§ **Problem**: The lines to copy are those in the listing that hold the word "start".

- - - - - - -

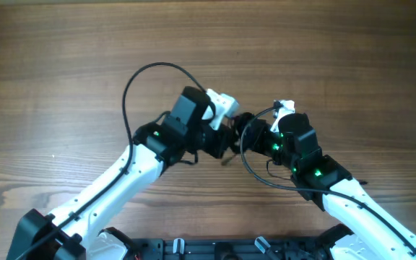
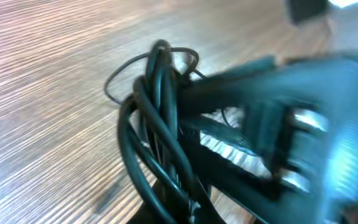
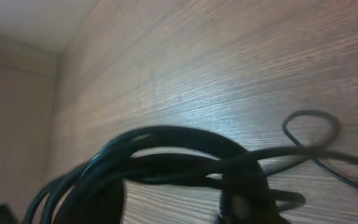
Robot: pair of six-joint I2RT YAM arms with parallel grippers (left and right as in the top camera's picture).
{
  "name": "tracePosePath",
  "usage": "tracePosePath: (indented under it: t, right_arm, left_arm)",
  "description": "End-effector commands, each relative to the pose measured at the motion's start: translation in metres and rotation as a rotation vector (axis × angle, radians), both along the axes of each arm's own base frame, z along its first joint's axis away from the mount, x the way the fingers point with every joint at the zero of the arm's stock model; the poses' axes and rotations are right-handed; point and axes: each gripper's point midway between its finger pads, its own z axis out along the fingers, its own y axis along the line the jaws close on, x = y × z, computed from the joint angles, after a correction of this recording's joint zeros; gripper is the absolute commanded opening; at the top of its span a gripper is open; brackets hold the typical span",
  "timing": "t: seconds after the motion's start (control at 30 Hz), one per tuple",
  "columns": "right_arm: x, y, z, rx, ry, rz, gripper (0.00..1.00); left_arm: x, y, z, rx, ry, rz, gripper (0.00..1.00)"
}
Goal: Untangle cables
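Note:
The cables (image 2: 157,118) are a bunch of thin black cords looped together just above the wooden table. My left gripper (image 2: 179,211) is shut on the lower part of the bunch. In the overhead view both grippers meet at mid-table, the left gripper (image 1: 226,137) facing the right gripper (image 1: 248,133), and they hide most of the tangle; a short cord end (image 1: 227,161) sticks out below. In the right wrist view the cables (image 3: 166,146) arch across my right gripper (image 3: 173,199), whose jaws stand apart, open. A thin loop (image 3: 309,121) trails to the right.
The wooden table (image 1: 63,58) spreads around both arms. A thicker black robot cable (image 1: 143,72) arcs over the left arm, and another (image 1: 255,173) hangs by the right arm. The arm bases sit at the near edge.

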Motion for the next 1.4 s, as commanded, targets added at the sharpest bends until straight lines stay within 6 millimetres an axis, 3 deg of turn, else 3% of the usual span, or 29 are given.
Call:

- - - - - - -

§ **Written response**:
  "description": "End-effector commands, each relative to the pose measured at the motion's start: translation in metres and rotation as a rotation vector (axis × angle, radians), both along the axes of each arm's own base frame, z along its first joint's axis away from the mount, x the way the fingers point with every joint at the zero of the arm's stock model; the poses' axes and rotations are right-handed; point and axes: each gripper's point midway between its finger pads, its own z axis out along the fingers, its own y axis along the line the jaws close on, x = y × z, computed from the joint angles, after a correction of this recording's joint zeros; gripper is the absolute commanded opening; at the top of its span a gripper is open; brackets hold the typical span",
  "timing": "t: seconds after the motion's start (control at 30 Hz), one per tuple",

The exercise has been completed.